→ Material provided

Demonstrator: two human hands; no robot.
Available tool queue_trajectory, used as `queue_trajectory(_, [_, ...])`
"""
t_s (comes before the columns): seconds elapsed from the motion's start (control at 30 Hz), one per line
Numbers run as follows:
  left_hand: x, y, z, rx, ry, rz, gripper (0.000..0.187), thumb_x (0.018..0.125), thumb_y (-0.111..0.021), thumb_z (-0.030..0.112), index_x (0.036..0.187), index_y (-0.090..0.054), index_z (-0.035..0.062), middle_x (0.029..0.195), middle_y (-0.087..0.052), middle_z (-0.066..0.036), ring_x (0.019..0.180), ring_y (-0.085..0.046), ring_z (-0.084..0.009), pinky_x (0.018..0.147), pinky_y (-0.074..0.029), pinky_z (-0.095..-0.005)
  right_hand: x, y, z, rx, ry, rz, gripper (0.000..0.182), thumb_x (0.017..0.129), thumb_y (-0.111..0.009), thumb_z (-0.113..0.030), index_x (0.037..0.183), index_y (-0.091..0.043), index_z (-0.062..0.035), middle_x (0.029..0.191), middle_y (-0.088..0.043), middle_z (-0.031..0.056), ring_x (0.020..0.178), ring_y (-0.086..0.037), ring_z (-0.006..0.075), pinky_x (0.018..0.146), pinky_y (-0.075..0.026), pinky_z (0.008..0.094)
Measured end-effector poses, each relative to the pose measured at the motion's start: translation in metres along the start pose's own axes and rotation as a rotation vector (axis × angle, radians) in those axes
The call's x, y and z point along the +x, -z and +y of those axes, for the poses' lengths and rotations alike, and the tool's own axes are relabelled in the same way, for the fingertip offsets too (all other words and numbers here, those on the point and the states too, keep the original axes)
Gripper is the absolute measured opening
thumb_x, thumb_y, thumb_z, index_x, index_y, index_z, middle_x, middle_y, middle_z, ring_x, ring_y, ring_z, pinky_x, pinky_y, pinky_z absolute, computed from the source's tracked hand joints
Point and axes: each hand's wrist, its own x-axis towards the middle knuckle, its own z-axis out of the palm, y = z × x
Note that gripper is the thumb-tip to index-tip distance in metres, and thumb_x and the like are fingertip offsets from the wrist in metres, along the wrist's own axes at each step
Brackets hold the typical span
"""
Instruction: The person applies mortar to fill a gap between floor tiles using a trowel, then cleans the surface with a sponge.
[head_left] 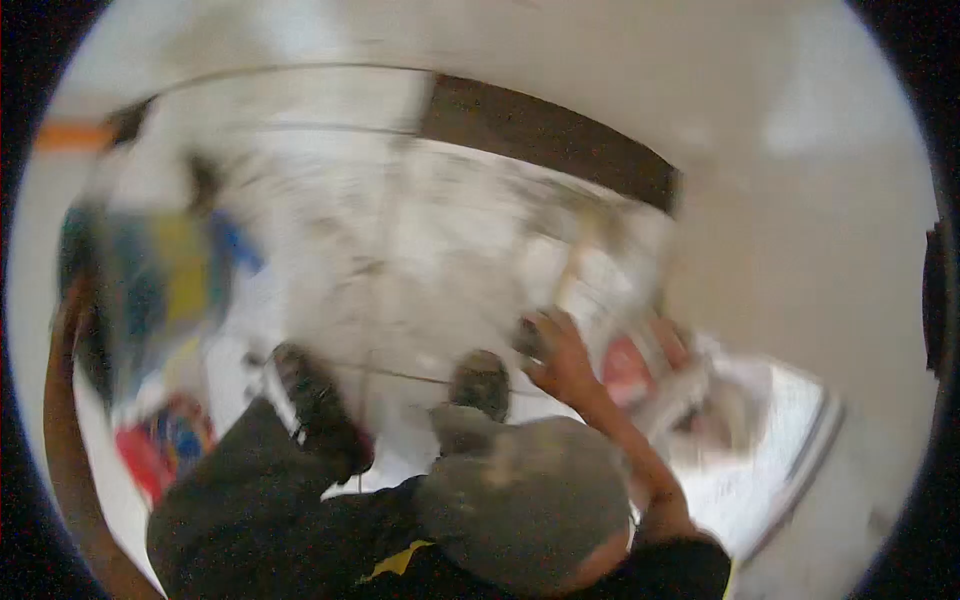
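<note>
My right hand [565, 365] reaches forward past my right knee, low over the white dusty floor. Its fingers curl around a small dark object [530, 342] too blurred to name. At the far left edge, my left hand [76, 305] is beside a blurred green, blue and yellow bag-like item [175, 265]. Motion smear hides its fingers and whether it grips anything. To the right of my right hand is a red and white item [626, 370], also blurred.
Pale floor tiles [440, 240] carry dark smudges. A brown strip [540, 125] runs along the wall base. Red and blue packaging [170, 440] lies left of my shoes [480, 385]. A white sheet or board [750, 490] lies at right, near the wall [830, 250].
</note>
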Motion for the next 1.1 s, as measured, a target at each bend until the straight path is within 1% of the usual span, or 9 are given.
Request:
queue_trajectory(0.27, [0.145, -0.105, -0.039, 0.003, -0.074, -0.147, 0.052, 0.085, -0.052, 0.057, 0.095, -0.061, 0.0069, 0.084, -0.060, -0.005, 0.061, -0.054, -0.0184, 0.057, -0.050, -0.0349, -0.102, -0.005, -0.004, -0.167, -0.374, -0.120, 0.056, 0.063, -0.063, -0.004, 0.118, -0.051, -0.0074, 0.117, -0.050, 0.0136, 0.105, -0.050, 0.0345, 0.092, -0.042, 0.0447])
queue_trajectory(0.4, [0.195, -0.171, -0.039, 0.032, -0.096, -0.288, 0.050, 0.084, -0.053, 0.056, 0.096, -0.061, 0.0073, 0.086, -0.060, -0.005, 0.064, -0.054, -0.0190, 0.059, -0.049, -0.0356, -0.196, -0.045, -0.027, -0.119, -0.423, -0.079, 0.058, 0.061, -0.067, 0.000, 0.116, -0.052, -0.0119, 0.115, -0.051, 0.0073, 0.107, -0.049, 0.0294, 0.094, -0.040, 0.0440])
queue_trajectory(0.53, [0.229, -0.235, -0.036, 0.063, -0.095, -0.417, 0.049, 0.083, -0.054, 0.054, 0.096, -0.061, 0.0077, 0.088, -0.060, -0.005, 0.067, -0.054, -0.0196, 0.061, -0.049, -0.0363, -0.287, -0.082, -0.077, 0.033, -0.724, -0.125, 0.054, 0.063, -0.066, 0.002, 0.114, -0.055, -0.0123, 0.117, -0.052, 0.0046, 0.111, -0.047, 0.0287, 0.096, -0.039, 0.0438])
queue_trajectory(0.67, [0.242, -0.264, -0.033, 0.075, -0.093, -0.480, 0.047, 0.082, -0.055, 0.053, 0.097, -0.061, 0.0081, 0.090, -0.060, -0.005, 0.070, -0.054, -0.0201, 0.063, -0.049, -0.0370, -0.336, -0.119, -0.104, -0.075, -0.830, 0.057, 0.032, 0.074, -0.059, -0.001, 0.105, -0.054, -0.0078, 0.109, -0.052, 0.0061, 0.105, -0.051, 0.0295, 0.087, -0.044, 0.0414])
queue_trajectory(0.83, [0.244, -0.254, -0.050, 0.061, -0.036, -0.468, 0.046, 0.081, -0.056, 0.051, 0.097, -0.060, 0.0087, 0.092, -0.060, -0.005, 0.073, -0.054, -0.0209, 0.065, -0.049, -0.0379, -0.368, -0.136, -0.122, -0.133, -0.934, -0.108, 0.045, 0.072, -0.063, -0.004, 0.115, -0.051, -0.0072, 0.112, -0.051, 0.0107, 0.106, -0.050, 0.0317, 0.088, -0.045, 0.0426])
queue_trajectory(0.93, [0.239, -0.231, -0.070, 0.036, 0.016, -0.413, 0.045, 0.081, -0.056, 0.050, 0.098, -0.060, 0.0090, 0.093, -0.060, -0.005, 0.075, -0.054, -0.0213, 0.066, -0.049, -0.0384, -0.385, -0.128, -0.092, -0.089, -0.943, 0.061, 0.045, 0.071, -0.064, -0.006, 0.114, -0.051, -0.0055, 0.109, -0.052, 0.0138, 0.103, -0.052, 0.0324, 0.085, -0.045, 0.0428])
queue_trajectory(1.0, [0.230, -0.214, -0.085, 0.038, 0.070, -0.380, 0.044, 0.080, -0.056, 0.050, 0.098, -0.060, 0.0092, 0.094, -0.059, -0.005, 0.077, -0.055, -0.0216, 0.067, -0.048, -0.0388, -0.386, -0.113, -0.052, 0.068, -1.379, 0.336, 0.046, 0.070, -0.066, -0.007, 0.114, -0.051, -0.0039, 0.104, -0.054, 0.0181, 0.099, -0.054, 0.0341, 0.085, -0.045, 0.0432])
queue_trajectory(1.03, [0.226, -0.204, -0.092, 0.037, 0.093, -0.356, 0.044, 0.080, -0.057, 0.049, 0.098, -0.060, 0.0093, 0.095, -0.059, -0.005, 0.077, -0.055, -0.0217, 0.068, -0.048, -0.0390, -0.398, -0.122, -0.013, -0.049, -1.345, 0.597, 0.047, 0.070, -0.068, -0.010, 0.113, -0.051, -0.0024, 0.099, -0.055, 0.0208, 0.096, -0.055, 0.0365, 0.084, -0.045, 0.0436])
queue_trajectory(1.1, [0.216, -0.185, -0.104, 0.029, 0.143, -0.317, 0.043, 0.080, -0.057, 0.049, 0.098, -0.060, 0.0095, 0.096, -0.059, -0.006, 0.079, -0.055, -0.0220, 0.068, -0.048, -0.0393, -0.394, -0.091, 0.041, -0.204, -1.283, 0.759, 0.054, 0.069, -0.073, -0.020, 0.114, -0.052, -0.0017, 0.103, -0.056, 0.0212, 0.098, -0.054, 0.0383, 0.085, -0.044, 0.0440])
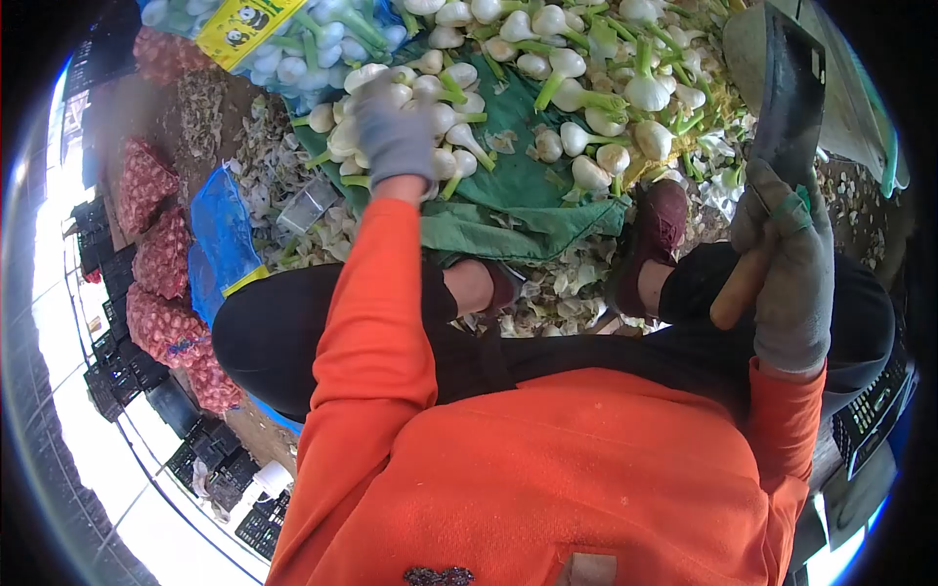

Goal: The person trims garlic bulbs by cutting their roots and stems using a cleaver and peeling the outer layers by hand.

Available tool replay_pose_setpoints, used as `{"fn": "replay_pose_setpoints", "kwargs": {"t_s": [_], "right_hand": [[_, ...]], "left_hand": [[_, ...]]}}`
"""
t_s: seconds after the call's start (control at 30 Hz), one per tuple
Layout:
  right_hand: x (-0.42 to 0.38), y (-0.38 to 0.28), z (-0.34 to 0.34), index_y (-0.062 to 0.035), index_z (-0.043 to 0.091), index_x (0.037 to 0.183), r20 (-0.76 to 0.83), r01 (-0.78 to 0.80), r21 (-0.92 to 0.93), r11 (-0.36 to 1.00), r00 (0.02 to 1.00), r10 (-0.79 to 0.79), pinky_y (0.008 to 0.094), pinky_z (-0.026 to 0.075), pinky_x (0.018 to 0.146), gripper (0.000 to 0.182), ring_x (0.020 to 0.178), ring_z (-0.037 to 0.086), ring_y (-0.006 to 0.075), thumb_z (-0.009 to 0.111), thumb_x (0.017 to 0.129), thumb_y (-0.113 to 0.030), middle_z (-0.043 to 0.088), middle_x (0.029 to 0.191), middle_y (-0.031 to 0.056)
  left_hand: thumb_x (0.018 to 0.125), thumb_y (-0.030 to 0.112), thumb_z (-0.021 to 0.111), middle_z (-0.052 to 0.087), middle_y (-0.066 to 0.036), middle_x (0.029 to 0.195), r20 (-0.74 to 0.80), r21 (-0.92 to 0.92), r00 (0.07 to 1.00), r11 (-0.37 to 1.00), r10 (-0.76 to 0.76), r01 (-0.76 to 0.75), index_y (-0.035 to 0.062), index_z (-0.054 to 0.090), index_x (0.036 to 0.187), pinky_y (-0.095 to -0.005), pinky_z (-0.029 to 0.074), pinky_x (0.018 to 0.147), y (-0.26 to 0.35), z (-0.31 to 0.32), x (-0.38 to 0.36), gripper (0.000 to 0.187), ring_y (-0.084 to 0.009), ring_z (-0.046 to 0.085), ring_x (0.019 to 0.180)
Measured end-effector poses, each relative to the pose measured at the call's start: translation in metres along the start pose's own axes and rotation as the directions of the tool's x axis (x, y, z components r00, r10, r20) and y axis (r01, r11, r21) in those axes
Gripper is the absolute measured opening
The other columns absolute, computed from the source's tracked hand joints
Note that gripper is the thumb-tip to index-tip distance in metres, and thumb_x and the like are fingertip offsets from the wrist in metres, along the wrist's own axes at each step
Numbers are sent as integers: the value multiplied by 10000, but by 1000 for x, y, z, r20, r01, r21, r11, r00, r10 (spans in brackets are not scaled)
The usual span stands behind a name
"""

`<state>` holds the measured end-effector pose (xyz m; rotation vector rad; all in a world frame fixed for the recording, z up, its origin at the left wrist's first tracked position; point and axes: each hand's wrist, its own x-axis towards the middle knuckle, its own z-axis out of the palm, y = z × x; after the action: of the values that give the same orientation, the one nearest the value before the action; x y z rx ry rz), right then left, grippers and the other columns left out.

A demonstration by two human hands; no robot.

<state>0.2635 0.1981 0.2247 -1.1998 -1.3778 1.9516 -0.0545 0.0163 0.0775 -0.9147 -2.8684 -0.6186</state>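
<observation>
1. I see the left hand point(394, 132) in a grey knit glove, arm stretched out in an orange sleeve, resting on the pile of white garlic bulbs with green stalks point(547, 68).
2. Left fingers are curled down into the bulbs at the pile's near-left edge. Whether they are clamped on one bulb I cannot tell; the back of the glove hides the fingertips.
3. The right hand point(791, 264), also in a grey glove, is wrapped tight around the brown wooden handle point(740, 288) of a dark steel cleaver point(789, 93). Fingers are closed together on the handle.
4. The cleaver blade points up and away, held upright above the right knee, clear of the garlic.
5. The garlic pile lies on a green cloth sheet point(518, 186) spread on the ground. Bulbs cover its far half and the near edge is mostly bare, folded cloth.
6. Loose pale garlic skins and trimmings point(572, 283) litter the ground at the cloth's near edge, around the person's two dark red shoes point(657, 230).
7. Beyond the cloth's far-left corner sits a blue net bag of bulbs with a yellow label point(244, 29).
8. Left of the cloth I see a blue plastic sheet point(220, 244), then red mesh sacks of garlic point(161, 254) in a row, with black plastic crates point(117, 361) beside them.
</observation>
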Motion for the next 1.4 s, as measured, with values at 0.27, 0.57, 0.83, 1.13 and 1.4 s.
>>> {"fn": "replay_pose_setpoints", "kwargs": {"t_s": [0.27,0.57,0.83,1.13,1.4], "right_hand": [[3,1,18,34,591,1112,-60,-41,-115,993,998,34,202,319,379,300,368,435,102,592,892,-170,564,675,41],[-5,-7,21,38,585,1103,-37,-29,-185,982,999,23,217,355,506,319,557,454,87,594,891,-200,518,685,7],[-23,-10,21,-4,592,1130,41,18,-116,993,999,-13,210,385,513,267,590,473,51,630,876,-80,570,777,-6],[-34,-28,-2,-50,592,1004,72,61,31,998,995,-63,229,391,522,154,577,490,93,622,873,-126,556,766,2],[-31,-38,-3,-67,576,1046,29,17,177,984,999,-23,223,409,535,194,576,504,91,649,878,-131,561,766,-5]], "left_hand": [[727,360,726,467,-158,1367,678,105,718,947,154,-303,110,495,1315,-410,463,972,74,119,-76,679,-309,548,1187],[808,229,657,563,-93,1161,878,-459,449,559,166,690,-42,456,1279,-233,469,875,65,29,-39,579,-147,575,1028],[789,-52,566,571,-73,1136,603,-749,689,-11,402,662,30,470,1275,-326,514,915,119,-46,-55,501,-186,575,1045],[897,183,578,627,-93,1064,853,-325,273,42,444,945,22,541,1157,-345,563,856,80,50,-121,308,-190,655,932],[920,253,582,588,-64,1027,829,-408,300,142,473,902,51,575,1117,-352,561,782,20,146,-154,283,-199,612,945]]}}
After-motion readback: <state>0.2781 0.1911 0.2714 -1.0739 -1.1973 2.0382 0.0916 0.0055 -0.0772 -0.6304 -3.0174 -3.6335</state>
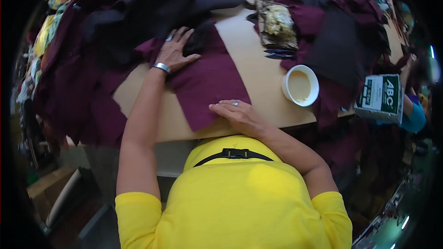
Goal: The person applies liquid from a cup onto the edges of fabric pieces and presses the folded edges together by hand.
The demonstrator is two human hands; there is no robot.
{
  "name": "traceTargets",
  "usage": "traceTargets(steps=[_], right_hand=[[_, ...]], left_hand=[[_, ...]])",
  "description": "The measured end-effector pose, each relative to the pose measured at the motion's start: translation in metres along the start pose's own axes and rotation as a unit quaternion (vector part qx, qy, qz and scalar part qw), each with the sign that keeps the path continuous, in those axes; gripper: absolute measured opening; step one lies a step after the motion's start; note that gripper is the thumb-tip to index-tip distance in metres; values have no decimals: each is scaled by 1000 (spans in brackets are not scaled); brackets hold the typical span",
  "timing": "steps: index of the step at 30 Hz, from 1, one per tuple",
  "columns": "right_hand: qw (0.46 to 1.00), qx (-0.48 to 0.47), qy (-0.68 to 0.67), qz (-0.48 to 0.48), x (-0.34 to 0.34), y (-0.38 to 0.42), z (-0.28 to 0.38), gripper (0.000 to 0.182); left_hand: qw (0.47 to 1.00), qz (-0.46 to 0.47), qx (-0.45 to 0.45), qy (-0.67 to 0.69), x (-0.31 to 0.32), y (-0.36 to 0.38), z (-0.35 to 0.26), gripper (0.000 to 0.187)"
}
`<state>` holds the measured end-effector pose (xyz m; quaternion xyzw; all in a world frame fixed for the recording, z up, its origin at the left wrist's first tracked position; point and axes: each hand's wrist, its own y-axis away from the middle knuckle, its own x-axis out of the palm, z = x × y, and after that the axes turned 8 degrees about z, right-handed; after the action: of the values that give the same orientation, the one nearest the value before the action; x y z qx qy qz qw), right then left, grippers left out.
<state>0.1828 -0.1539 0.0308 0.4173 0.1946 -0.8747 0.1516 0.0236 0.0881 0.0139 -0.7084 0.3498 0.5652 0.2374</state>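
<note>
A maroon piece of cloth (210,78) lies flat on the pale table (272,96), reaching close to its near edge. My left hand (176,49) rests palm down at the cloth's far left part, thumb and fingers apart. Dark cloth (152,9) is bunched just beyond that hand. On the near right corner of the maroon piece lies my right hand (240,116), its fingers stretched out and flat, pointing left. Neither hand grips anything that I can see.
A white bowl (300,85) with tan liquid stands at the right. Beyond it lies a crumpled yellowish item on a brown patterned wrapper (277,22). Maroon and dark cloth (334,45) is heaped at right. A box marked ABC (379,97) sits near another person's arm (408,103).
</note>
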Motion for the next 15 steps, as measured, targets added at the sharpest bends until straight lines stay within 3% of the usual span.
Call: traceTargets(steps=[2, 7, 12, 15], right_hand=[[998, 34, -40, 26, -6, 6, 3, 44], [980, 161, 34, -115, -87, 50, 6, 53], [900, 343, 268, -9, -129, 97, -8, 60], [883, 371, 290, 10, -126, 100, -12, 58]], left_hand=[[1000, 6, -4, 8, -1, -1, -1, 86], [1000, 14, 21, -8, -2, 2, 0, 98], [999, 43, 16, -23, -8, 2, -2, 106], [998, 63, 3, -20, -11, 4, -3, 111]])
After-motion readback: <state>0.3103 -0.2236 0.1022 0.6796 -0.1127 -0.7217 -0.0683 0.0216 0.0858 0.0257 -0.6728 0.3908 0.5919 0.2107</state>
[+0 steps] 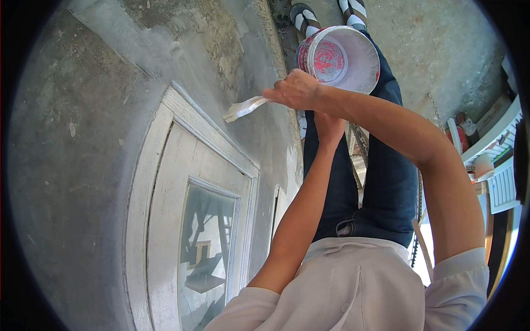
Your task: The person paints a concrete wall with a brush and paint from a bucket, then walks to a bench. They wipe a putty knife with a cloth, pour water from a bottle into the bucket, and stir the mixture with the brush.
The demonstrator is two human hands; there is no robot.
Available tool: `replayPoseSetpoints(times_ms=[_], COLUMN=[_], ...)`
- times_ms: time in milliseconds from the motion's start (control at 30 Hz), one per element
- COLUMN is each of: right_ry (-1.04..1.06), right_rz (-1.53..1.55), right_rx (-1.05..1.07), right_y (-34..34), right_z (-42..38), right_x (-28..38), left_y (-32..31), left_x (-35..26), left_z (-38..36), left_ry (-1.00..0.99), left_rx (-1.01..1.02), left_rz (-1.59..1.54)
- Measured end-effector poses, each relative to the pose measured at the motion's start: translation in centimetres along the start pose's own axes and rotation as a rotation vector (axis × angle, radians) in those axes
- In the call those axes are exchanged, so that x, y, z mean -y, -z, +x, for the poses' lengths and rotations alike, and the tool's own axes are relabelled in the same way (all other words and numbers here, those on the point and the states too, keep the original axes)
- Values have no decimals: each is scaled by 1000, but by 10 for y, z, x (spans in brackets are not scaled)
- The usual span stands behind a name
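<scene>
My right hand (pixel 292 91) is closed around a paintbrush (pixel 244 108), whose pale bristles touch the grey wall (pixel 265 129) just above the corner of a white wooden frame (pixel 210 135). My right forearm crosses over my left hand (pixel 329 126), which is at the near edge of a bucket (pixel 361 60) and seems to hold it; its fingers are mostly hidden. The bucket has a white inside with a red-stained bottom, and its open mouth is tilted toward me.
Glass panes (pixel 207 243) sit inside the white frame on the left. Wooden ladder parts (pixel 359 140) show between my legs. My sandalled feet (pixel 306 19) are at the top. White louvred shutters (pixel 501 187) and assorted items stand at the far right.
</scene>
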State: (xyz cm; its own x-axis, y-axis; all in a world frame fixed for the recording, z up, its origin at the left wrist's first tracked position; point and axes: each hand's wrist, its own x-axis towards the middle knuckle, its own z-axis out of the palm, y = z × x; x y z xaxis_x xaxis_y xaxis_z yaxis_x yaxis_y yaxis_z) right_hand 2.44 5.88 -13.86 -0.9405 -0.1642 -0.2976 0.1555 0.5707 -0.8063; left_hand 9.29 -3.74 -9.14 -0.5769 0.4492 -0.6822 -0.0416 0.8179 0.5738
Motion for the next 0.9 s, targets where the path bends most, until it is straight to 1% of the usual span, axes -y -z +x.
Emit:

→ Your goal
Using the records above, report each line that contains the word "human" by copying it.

→ Problem solution
Demonstrator: two human hands; no robot.
A demonstration by two human hands; no robot.
The demonstrator is two human hands; there is no robot.
The demonstrator is two human hands; there is no robot.

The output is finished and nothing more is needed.